▶ [The problem]
Below are records that contain pictures; transcribe the text exactly and omit the pictures.

(Stored items)
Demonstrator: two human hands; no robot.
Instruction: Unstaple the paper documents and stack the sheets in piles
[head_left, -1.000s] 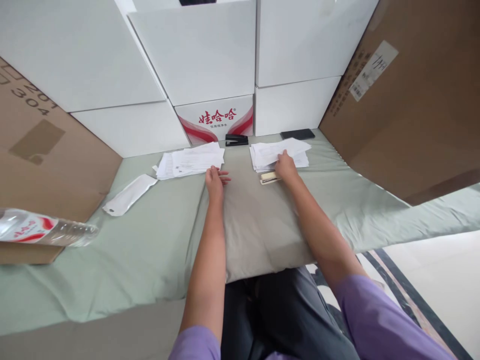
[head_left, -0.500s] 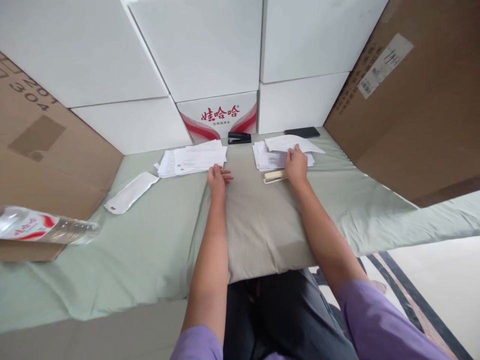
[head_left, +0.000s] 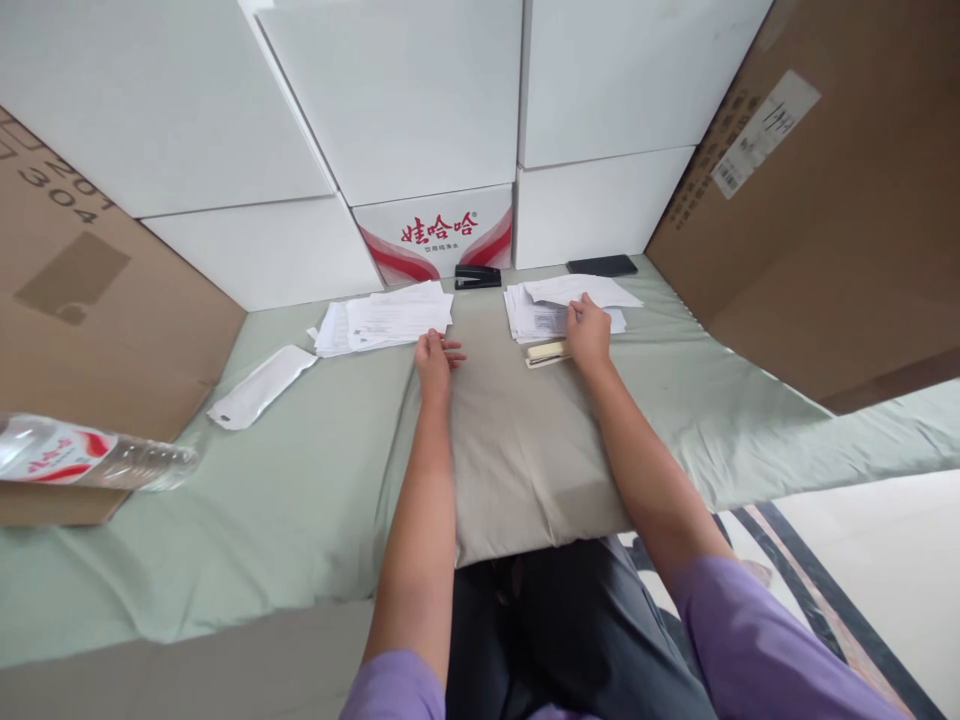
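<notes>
A pile of printed papers (head_left: pixel 397 315) lies on the left, its sheets loosely overlapped. My left hand (head_left: pixel 433 362) rests at that pile's near right corner, some fingers stretched out and apart. On the right is a second pile of papers (head_left: pixel 531 320). My right hand (head_left: pixel 589 335) pinches the near edge of its top sheet of paper (head_left: pixel 581 289), which is lifted and slightly curved over the rest. Partly hidden by this hand, a cream stapler (head_left: pixel 546 353) lies just in front of the right pile. A black stapler (head_left: pixel 478 277) sits at the back between both piles.
A black phone (head_left: pixel 603 266) lies behind the right pile. White cartons (head_left: pixel 435 100) form a wall at the back. Brown cardboard boxes (head_left: pixel 817 220) flank both sides. A white packet (head_left: pixel 262 387) and a clear plastic bottle (head_left: pixel 97 452) are on the left, over the green cloth (head_left: pixel 300 520).
My right hand and the lifted sheet have shifted very slightly left, with the sheet settling a little lower over its pile. My left hand stays in place.
</notes>
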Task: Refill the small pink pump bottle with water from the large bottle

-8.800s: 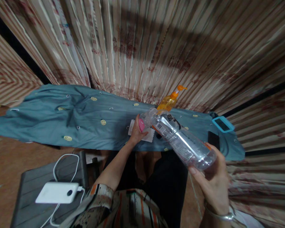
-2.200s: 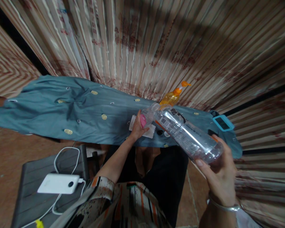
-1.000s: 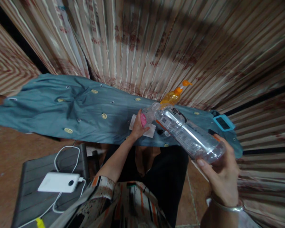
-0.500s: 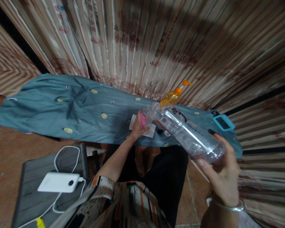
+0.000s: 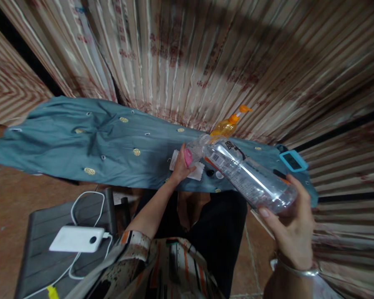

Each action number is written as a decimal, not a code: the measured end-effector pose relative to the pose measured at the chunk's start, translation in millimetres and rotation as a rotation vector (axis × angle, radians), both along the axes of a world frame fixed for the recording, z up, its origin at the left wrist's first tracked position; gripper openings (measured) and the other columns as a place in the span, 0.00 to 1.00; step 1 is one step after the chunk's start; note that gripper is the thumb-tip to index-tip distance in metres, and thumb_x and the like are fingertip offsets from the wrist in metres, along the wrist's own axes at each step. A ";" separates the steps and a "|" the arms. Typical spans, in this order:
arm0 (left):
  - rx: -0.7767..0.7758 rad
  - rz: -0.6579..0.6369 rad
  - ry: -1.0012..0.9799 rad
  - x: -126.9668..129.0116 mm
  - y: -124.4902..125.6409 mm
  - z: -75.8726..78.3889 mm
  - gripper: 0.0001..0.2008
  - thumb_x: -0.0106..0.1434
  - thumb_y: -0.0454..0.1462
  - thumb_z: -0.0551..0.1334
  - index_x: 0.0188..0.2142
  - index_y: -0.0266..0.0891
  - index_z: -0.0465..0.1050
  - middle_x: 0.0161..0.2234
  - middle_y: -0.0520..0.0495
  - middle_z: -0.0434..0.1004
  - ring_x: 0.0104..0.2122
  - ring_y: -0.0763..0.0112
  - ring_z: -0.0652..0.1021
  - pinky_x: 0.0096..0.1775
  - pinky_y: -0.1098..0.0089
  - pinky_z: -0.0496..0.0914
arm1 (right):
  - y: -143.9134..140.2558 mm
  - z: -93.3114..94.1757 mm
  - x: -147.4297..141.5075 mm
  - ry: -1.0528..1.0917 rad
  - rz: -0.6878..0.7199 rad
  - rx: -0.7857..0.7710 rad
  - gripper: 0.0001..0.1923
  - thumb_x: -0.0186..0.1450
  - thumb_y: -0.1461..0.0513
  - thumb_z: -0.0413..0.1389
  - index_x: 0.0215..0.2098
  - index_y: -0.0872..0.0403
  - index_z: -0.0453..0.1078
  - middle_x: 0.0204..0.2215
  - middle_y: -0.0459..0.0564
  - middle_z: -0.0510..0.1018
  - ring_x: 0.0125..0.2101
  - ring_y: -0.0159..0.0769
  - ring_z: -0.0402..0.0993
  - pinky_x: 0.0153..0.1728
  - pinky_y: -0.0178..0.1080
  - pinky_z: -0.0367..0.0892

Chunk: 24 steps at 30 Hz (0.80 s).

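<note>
Bottle [image 5: 243, 176] mouth hidden behind left hand [image 5: 181, 166].

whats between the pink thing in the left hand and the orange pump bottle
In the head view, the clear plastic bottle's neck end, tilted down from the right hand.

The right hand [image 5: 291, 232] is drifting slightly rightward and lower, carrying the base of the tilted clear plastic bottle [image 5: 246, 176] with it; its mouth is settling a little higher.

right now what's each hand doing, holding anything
Left hand: closed around a small pink object.
Right hand: closed on the base of the clear plastic bottle, tilted.
</note>
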<state>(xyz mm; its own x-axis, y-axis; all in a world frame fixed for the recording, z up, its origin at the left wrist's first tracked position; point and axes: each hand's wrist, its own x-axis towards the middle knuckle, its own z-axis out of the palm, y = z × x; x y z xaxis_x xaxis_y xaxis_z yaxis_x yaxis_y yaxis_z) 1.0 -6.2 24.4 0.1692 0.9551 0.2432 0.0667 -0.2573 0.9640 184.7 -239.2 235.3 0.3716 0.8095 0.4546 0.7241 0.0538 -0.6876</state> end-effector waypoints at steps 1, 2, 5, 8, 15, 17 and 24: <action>0.001 0.002 0.000 -0.1 0.0 0.2 0.65 0.43 0.35 0.80 0.74 0.43 0.43 0.75 0.31 0.51 0.75 0.44 0.58 0.76 0.44 0.48 | 0.3 -0.5 0.0 0.012 -0.001 0.005 0.49 0.57 0.48 0.72 0.70 0.53 0.62 0.59 0.59 0.73 0.52 0.49 0.76 0.48 0.48 0.77; 0.002 0.005 0.001 -0.2 -0.1 0.3 0.65 0.43 0.35 0.80 0.73 0.42 0.43 0.75 0.31 0.52 0.75 0.43 0.58 0.76 0.44 0.48 | 0.5 -1.1 0.0 0.025 -0.003 0.010 0.48 0.56 0.49 0.72 0.69 0.53 0.62 0.58 0.59 0.73 0.51 0.48 0.76 0.47 0.47 0.77; 0.004 0.006 0.003 -0.7 -0.5 0.6 0.65 0.44 0.35 0.79 0.74 0.43 0.43 0.75 0.31 0.53 0.75 0.43 0.59 0.76 0.43 0.49 | 1.1 -2.9 0.4 0.070 -0.004 0.028 0.44 0.56 0.49 0.73 0.65 0.53 0.65 0.55 0.58 0.75 0.49 0.47 0.77 0.45 0.45 0.78; 0.001 0.001 0.003 -1.2 -0.6 0.3 0.65 0.45 0.35 0.79 0.74 0.43 0.42 0.75 0.31 0.53 0.75 0.43 0.59 0.75 0.43 0.49 | 1.2 -4.0 1.1 0.103 0.003 0.041 0.42 0.55 0.49 0.73 0.63 0.52 0.66 0.55 0.58 0.75 0.50 0.48 0.77 0.45 0.45 0.77; -0.001 -0.002 -0.022 -0.3 0.7 -1.4 0.66 0.43 0.35 0.80 0.74 0.44 0.43 0.75 0.32 0.52 0.75 0.43 0.58 0.76 0.44 0.49 | 2.1 -3.6 1.8 0.091 0.009 0.045 0.41 0.56 0.50 0.73 0.63 0.52 0.67 0.56 0.59 0.76 0.52 0.51 0.77 0.47 0.48 0.77; -0.003 0.001 -0.017 -0.3 0.7 -1.6 0.66 0.43 0.36 0.80 0.74 0.44 0.43 0.75 0.32 0.52 0.75 0.43 0.59 0.75 0.44 0.50 | 2.3 -3.1 1.8 0.075 0.005 0.057 0.41 0.55 0.50 0.73 0.62 0.53 0.67 0.56 0.59 0.76 0.51 0.51 0.78 0.47 0.48 0.77; 0.016 0.005 0.003 -1.2 0.3 -2.6 0.66 0.44 0.37 0.80 0.74 0.42 0.43 0.75 0.31 0.53 0.74 0.43 0.60 0.75 0.44 0.50 | 1.8 -3.5 1.1 0.088 0.012 0.044 0.43 0.57 0.51 0.72 0.65 0.53 0.66 0.58 0.60 0.74 0.52 0.50 0.77 0.48 0.48 0.77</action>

▶ [Exercise output]
Demonstrator: two human hands; no robot.
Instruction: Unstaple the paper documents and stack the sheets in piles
[head_left, -1.000s] 
[head_left, -0.500s] 
[head_left, +0.000s] 
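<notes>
A pile of printed papers (head_left: pixel 397 315) lies on the left, its sheets loosely overlapped. My left hand (head_left: pixel 433 362) rests at that pile's near right corner, some fingers stretched out and apart. On the right is a second pile of papers (head_left: pixel 531 320). My right hand (head_left: pixel 589 335) pinches the near edge of its top sheet of paper (head_left: pixel 581 289), which is lifted and slightly curved over the rest. Partly hidden by this hand, a cream stapler (head_left: pixel 546 353) lies just in front of the right pile. A black stapler (head_left: pixel 478 277) sits at the back between both piles.
A black phone (head_left: pixel 603 266) lies behind the right pile. White cartons (head_left: pixel 435 100) form a wall at the back. Brown cardboard boxes (head_left: pixel 817 220) flank both sides. A white packet (head_left: pixel 262 387) and a clear plastic bottle (head_left: pixel 97 452) are on the left, over the green cloth (head_left: pixel 300 520).
My right hand and the lifted sheet have shifted very slightly left, with the sheet settling a little lower over its pile. My left hand stays in place.
</notes>
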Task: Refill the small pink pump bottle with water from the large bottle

-8.800s: 
-2.200s: 
-1.000s: 
-0.500s: 
+0.000s: 

Each action number is written as a decimal, not a code: the measured end-effector pose relative to the pose measured at the chunk's start, translation in millimetres and rotation as a rotation vector (axis × angle, radians), both along the axes of a world frame fixed for the recording, z up, its origin at the left wrist's first tracked position; gripper openings (measured) and the other columns as a place in the span, 0.00 to 1.00; step 1 is one step after the chunk's start; note that gripper is the thumb-tip to index-tip distance in metres, and thumb_x and the like are fingertip offsets from the wrist in metres, along the wrist's own axes at each step. A ";" separates the steps and a "|" the arms. Typical spans, in this order:
arm0 (left):
  - rx: -0.7767..0.7758 rad
  - rz: -0.6579..0.6369 rad
  - ry: -1.0012..0.9799 rad
  - x: -126.9668..129.0116 mm
  - y: -124.4902..125.6409 mm
  - z: -75.8726..78.3889 mm
  - gripper: 0.0001..0.2008
  - thumb_x: -0.0106..0.1434
  - thumb_y: -0.0454..0.1462
  - thumb_z: -0.0551..0.1334
  - index_x: 0.0188..0.2142
  - index_y: -0.0266..0.0891
  - index_z: -0.0465..0.1050
  - middle_x: 0.0161..0.2234
  - middle_y: -0.0520..0.0495
  - middle_z: -0.0434..0.1004
  - ring_x: 0.0104..0.2122
  - ring_y: -0.0763..0.0112
  - ring_z: -0.0652..0.1021
  - pinky_x: 0.0096..0.1775
  - pinky_y: -0.1098..0.0089
  - pinky_z: -0.0496..0.0914
arm1 (right):
  - y: -143.9134..140.2558 mm
  - z: -93.3114..94.1757 mm
  - x: -147.4297..141.5075 mm
  - ry: -1.0528..1.0917 rad
  - rz: -0.6878..0.7199 rad
  - rx: -0.7857..0.7710 rad
  - gripper: 0.0001..0.1923
  - thumb_x: -0.0186..0.1450
  - thumb_y: -0.1461..0.0513
  - thumb_z: -0.0413..0.1389
  - index_x: 0.0215..0.2098
  - index_y: -0.0872..0.0403
  - index_z: -0.0453..0.1078
  - middle_x: 0.0204..0.2215
  - middle_y: -0.0459..0.0564
  - middle_z: -0.0510..0.1018
  - ring_x: 0.0125..0.2101
  - ring_y: -0.0159..0.0769
  - ring_z: -0.0402..0.0993
  - pinky_x: 0.0153..0.1728
  - pinky_y: -0.0178..0.1080
  - pinky_z: -0.0367..0.0892

Chunk: 24 steps at 30 Hz (0.80 s).

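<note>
Bottle [image 5: 243, 176] mouth hidden behind left hand [image 5: 181, 166].

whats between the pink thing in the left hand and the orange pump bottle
In the head view, the clear plastic bottle's neck end, tilted down from the right hand.

The right hand [image 5: 291, 232] is drifting slightly rightward and lower, carrying the base of the tilted clear plastic bottle [image 5: 246, 176] with it; its mouth is settling a little higher.

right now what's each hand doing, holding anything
Left hand: closed around a small pink object.
Right hand: closed on the base of the clear plastic bottle, tilted.
</note>
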<state>(xyz mm; its own x-axis, y-axis; all in a world frame fixed for the recording, z up, its origin at the left wrist's first tracked position; point and axes: each hand's wrist, its own x-axis towards the middle knuckle, its own z-axis out of the palm, y = z × x; x y z xaxis_x xaxis_y xaxis_z yaxis_x yaxis_y yaxis_z) 1.0 -6.2 24.4 0.1692 0.9551 0.2432 0.0667 -0.2573 0.9640 184.7 -239.2 235.3 0.3716 0.8095 0.4546 0.7241 0.0538 -0.6876</state> end-effector waypoints at steps 1, 2, 5, 8, 15, 17 and 24: <action>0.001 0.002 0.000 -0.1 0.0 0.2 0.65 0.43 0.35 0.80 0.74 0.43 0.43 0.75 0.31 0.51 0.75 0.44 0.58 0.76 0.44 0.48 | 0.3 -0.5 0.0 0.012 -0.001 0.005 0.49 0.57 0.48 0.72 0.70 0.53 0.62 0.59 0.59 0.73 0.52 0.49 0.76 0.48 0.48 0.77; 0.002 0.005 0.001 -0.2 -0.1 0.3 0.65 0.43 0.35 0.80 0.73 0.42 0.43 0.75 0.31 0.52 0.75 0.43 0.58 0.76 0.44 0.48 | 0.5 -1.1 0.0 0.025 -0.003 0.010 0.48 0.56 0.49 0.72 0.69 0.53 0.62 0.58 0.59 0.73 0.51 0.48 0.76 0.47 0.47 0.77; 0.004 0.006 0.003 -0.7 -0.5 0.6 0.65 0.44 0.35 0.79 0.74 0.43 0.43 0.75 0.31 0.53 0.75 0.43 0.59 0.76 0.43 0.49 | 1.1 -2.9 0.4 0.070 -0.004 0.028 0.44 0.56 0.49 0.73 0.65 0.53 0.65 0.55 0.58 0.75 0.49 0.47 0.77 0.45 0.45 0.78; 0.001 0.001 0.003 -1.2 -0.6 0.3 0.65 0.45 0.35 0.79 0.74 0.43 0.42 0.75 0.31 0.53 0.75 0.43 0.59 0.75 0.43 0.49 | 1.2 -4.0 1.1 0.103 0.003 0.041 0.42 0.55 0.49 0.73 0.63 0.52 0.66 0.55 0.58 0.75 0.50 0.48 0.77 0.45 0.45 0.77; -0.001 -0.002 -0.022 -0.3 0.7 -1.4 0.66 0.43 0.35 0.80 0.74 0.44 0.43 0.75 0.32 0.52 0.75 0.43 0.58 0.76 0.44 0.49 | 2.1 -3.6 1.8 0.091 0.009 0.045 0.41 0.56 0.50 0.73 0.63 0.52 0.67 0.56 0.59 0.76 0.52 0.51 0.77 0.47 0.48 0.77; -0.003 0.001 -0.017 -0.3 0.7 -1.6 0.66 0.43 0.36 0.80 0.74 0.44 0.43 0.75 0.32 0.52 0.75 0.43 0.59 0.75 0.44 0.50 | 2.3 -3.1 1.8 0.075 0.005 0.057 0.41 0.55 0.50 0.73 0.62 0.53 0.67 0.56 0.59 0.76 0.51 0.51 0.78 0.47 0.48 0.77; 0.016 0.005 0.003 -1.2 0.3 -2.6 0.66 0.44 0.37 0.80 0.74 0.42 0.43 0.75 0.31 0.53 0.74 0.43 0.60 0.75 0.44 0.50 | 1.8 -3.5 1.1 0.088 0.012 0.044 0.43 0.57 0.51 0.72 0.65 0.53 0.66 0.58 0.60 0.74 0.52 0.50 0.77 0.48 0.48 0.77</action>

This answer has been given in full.